--- SOURCE MATERIAL ---

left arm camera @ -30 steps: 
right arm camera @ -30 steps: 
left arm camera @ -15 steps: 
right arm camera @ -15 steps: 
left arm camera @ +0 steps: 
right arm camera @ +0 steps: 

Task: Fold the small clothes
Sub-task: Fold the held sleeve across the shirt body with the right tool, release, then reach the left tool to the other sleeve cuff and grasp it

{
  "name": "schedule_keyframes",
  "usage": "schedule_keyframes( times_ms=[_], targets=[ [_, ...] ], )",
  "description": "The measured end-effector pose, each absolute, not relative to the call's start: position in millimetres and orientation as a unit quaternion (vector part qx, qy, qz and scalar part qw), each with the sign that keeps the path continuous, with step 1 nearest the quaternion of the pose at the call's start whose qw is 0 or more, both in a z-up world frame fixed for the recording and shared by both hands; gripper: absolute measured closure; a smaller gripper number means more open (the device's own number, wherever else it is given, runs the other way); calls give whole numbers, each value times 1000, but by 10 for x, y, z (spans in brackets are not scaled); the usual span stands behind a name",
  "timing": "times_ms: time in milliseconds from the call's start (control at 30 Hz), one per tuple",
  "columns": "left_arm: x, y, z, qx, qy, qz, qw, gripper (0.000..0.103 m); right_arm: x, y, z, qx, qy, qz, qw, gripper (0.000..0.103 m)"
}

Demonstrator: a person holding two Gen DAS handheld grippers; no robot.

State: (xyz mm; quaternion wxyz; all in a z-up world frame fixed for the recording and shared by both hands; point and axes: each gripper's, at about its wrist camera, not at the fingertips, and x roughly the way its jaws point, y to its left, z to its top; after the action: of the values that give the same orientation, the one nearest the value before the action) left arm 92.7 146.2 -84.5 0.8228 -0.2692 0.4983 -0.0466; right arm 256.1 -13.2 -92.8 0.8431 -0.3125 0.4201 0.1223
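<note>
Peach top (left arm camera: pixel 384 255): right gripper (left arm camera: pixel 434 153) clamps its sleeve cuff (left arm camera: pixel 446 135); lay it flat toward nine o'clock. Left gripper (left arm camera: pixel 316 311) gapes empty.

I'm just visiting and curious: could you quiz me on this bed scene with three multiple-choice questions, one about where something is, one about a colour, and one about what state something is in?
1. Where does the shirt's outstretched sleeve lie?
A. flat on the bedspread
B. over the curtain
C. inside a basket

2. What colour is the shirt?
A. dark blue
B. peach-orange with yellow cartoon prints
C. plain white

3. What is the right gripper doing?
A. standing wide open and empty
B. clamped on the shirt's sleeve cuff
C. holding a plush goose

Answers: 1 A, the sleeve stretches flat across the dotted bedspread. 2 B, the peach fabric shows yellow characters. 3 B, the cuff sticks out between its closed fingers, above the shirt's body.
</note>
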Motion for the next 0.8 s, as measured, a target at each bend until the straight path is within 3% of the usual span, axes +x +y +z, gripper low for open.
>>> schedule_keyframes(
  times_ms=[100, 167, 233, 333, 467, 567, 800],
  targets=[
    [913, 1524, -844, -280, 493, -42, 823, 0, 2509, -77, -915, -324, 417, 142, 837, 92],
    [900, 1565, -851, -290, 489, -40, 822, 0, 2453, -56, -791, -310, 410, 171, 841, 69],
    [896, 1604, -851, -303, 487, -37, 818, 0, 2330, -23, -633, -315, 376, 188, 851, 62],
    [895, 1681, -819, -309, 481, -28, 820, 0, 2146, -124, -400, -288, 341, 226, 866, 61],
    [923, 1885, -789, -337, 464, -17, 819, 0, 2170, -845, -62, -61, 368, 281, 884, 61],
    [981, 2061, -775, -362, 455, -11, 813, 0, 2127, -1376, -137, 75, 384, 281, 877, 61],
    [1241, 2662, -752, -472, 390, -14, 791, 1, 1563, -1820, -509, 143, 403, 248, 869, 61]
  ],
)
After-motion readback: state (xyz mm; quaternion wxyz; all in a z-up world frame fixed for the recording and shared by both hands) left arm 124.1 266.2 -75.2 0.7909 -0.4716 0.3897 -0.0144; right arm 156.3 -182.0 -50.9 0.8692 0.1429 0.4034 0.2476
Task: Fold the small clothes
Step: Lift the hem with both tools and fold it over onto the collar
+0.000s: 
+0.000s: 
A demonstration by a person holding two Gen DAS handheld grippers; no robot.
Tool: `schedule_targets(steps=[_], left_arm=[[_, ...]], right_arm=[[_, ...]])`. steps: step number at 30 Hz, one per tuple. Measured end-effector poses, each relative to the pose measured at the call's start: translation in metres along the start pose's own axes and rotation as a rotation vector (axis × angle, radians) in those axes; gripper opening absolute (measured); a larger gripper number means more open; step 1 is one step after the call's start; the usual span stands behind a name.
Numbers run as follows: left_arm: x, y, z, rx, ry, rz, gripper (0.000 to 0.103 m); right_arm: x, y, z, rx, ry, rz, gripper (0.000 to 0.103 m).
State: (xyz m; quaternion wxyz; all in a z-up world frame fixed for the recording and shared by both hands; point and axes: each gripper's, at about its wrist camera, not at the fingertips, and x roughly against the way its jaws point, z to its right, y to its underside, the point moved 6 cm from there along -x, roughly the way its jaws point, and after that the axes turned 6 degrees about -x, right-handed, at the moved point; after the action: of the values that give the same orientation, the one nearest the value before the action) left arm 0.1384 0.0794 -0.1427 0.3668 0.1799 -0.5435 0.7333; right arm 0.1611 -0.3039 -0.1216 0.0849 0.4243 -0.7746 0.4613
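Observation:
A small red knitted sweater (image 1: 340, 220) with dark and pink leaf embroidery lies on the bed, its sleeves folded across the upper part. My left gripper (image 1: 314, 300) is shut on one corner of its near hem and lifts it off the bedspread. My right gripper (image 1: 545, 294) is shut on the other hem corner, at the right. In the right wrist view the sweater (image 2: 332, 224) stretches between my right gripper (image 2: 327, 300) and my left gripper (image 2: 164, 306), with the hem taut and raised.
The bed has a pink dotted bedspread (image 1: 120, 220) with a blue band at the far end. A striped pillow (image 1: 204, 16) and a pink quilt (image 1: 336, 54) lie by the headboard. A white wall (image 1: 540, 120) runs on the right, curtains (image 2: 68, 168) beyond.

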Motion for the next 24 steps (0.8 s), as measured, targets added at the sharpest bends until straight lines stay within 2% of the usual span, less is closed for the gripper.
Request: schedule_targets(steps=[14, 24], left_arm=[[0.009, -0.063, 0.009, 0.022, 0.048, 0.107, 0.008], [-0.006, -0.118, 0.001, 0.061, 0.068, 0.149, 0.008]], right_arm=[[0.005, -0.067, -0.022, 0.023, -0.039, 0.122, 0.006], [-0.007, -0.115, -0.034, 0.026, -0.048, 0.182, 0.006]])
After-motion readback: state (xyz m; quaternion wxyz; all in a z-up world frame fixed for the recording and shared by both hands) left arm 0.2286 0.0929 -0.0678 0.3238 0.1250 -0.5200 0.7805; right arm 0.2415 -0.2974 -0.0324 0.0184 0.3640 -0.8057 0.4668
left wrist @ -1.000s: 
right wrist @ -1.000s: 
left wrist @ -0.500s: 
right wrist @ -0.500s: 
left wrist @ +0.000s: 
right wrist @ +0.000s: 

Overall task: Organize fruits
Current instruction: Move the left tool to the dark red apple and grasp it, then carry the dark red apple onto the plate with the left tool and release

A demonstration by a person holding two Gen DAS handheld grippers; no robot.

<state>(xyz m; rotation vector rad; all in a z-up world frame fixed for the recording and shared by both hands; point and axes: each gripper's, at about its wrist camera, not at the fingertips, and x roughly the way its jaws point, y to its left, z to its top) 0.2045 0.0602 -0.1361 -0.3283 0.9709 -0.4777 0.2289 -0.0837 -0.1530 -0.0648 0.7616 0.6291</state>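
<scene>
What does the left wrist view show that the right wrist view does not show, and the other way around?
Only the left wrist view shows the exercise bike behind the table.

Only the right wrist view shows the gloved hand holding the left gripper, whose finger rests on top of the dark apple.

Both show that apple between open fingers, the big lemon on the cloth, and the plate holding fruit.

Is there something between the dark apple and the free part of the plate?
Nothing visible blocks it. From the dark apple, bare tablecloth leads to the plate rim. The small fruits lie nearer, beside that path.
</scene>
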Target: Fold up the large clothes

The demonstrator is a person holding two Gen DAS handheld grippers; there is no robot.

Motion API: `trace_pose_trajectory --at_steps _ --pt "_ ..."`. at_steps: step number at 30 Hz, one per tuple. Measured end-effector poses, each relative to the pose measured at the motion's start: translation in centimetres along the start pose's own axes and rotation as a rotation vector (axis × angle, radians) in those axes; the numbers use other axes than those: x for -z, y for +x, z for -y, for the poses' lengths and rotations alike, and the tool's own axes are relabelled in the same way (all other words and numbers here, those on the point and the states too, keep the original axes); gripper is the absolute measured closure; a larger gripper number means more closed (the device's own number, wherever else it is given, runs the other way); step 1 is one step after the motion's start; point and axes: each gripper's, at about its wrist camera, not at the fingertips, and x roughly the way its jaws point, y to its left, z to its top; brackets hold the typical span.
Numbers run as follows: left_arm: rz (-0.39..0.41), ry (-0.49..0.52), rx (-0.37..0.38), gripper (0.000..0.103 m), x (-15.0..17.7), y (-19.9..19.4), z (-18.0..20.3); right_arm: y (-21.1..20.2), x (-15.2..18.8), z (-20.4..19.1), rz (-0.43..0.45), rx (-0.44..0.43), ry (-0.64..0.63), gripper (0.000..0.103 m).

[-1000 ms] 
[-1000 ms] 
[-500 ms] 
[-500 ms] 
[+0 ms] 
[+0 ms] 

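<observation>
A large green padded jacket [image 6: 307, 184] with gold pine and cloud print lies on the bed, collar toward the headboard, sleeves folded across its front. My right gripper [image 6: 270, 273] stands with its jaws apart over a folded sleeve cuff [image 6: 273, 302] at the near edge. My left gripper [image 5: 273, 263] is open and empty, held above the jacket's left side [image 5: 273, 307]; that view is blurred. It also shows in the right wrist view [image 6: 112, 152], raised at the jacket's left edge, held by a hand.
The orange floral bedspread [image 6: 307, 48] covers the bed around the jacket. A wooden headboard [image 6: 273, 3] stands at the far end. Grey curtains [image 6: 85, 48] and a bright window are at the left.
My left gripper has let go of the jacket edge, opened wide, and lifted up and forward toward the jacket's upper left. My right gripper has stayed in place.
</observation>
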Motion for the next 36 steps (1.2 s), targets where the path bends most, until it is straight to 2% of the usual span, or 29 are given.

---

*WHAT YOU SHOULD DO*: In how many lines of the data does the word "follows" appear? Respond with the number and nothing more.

*FINAL ANSWER*: 2